Anthocyanin synthesis in grapes occurs via the same biosynthetic pathway that makes tannin, flavonols (e.g. quercetin, kaempferol – natural sunscreen products) and phenolic acids (e.g. caffeic acid, resveratrol). During berry development the main phase of anthocyanin biosynthesis occurs between veraison and harvest. Some viticultural management practices known to influence anthocyanin/colour levels in grapes and wine are discussed in a later section.

Figure 3. The anthocyanin and tannin biosynthetic pathway in grapes. Image taken from Dr Simon Robinson (CSIRO) - Flavonoids in grapes Download PDF in new window (Note: this document does not meet WCAG 2.0 accessibility guidelines)

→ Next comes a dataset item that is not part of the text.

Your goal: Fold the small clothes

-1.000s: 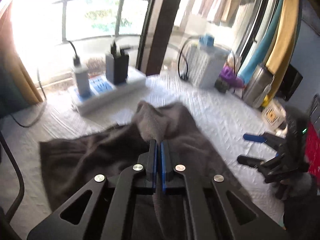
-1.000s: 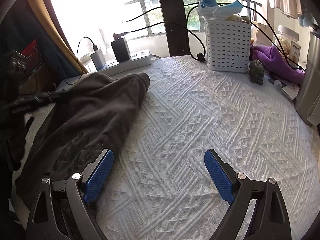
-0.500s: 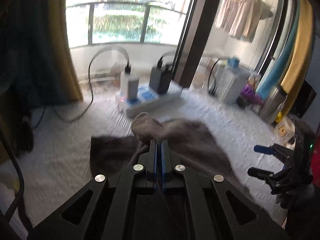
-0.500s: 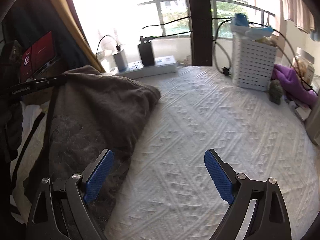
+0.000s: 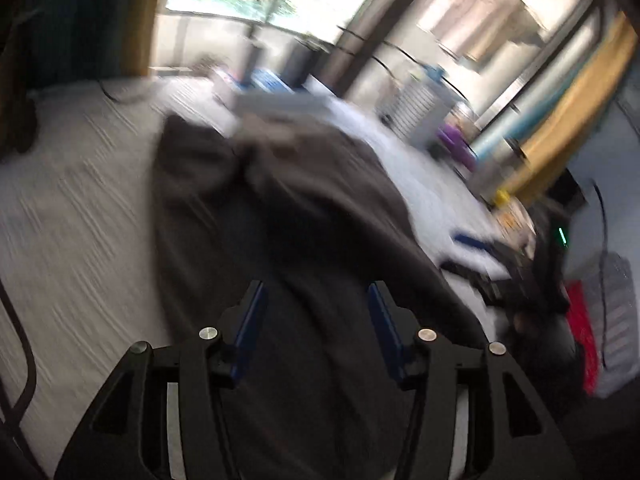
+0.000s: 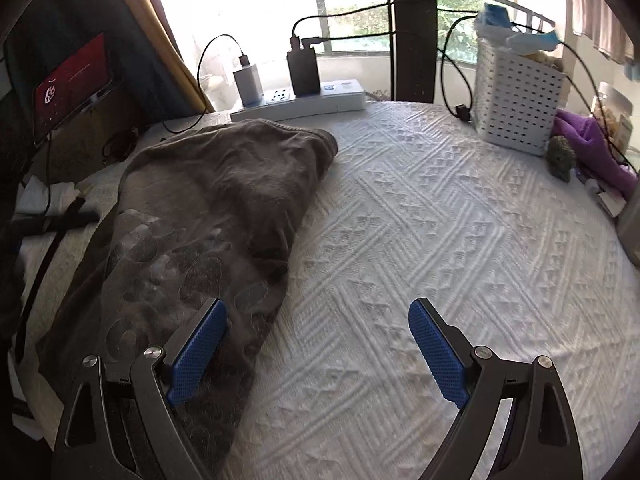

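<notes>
Motion blur smears the whole left wrist view: the power strip (image 5: 276,96) at 12 o'clock and white basket (image 5: 424,114) at 1 o'clock lose their detail. The grey garment (image 5: 304,216) runs under the gripper, its near edge hidden.

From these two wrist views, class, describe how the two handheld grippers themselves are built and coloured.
The left gripper and the right gripper look alike: black angular frames with triangular cut-outs and round silver rivets at the joints. Each finger carries a blue pad with a fine dotted texture. In the left wrist view, blurred, the right gripper's body shows a small green light.
</notes>
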Demonstrator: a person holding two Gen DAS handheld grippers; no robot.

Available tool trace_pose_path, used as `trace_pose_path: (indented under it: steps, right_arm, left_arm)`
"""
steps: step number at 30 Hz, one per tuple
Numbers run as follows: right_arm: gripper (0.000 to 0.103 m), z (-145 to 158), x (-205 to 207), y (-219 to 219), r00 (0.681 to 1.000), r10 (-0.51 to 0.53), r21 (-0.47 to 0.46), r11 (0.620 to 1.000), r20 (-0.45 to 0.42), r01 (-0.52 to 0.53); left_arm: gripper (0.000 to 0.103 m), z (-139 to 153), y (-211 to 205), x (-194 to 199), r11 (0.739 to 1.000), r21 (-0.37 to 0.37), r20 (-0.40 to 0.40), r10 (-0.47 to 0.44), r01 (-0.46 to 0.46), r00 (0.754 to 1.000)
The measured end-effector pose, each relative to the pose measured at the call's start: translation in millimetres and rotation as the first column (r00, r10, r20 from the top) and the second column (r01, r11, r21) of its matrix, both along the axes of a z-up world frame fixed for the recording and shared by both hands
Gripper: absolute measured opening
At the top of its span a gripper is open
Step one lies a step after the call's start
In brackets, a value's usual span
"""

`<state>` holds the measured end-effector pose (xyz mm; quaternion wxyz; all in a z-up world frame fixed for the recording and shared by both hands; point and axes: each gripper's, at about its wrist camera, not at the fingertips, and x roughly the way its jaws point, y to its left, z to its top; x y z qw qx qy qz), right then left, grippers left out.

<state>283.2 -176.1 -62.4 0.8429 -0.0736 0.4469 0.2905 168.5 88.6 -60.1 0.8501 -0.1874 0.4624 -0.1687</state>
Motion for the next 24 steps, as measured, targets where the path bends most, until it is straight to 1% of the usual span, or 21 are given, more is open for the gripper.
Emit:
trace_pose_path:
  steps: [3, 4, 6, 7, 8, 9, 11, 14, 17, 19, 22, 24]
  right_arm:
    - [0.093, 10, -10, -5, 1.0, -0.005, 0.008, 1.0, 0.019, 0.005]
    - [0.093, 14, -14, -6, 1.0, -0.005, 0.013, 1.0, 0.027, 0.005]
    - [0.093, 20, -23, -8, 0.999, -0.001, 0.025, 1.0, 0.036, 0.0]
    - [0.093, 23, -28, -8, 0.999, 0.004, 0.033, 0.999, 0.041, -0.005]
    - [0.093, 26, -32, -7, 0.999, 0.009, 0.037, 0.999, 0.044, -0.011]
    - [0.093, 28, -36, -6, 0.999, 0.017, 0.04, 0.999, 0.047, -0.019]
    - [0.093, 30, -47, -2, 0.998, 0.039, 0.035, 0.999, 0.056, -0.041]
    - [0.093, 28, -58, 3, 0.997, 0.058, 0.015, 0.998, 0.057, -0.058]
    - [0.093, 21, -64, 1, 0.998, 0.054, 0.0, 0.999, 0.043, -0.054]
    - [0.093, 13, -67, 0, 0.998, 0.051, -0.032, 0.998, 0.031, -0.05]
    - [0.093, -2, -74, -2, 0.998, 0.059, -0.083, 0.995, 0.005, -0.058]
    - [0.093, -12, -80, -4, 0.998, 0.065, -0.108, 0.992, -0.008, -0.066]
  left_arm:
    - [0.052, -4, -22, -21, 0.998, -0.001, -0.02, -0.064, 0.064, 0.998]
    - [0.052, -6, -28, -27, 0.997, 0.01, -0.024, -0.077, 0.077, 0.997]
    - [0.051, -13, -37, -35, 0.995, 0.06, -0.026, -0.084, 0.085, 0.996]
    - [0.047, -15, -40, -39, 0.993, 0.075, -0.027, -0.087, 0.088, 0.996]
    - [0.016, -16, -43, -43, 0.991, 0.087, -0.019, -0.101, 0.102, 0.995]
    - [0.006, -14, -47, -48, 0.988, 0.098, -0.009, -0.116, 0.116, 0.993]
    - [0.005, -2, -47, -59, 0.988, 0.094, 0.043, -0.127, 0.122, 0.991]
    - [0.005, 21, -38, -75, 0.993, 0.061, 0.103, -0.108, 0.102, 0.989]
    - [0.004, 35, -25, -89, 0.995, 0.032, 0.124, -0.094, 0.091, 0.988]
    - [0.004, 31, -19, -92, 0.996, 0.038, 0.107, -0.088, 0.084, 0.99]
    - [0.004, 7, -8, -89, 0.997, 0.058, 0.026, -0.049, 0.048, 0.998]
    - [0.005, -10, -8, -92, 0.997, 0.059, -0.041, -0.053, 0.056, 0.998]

The accumulation of anthocyanins in the skin of red varieties begins at veraison, and is one of the most commonly recognised features of berry ripening. Of the 15 monomeric anthocyanins found in Shiraz, malvidin-3-glucoside and its acylated derivatives make up the majority of anthocyanins found in this variety and other common wine-grape varieties found in Australia. The pattern of anthocyanin accumulation in grapes tends to follow that observed for sugar accumulation, but can differ drastically depending on variety, site and cultural management practice.

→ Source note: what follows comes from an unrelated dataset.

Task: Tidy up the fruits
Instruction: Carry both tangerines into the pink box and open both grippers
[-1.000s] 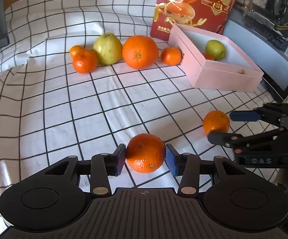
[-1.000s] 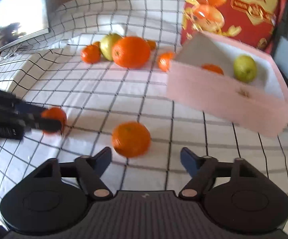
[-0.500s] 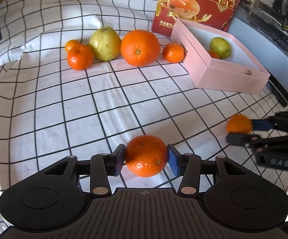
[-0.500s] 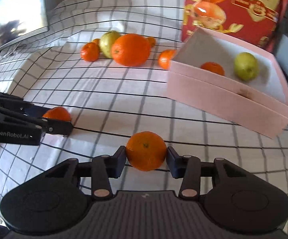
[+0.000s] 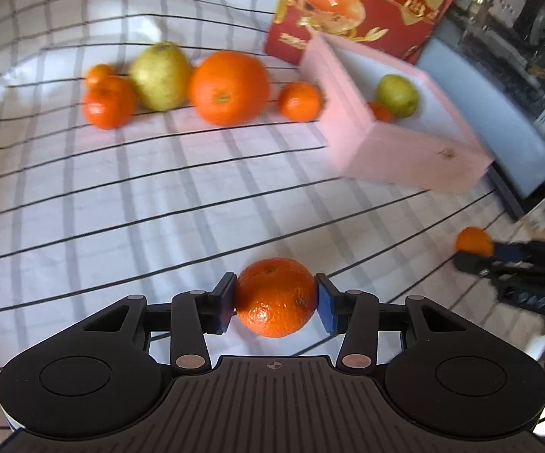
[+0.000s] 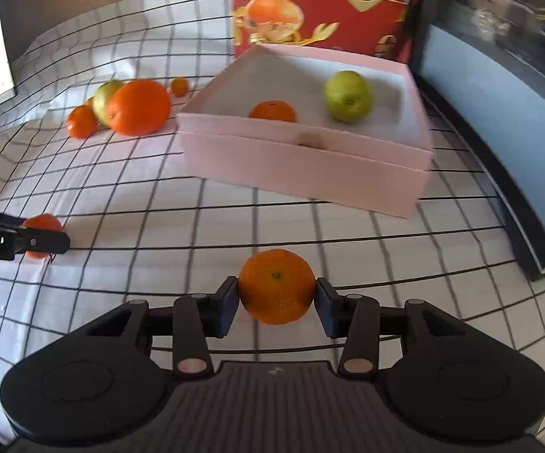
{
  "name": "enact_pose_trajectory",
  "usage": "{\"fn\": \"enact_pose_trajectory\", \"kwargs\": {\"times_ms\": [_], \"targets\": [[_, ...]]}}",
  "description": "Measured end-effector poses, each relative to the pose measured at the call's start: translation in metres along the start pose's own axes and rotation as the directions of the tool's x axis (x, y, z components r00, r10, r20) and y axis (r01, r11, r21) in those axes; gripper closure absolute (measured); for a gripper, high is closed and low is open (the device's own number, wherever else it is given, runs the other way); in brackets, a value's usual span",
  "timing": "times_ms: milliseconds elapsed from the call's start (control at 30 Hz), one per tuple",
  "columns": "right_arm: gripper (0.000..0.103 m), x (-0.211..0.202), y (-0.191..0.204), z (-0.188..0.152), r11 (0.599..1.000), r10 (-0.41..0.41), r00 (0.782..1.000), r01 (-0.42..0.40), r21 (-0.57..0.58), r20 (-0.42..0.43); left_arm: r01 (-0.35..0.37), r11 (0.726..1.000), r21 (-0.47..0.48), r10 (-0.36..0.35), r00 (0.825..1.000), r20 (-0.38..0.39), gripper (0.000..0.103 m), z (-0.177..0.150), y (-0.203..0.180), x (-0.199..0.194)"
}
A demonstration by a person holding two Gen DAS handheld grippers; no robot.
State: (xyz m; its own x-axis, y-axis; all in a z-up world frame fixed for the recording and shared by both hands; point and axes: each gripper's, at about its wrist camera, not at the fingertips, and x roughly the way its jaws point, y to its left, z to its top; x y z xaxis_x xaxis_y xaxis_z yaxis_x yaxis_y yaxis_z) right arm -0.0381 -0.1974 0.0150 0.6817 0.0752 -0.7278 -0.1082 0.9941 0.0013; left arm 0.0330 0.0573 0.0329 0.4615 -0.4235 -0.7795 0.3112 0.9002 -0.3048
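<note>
The left gripper (image 5: 275,302) is closed on a mandarin (image 5: 275,297), both pads pressed against its sides, held above the checked cloth (image 5: 159,196). The right gripper (image 6: 277,304) likewise clamps a second mandarin (image 6: 277,286) just in front of the pink box (image 6: 302,166). Inside the box lie a green apple (image 6: 347,95) and a small orange (image 6: 272,110). Left of the box, on the far cloth, a big orange (image 6: 138,107), a pear (image 5: 160,75) and smaller mandarins sit close together.
</note>
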Motion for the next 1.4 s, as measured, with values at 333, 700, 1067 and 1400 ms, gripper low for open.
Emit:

Figure 4. Accumulation of anthocyanin during grape berry development. Note that the major period of anthocyanin synthesis occurs between veraison and harvest.

Anecdotal evidence suggests that anthocyanin levels do vary substantially between different grape varieties, with some varieties considered high in anthocyanins, e.g. Shiraz, Petit Verdot and Lagrein, and others comparatively low in anthocyanins, e.g. Pinot Noir, Sangiovese and Nebbiolo. Many varieties do not have all 15 anthocyanins, e.g. Pinot Noir lacks the acylated forms of anthocyanins, and certain table grape varieties lack the malvidin forms of anthocyanin. These differences in both concentration and types of anthocyanin can lead to differences in colour and intensity overall.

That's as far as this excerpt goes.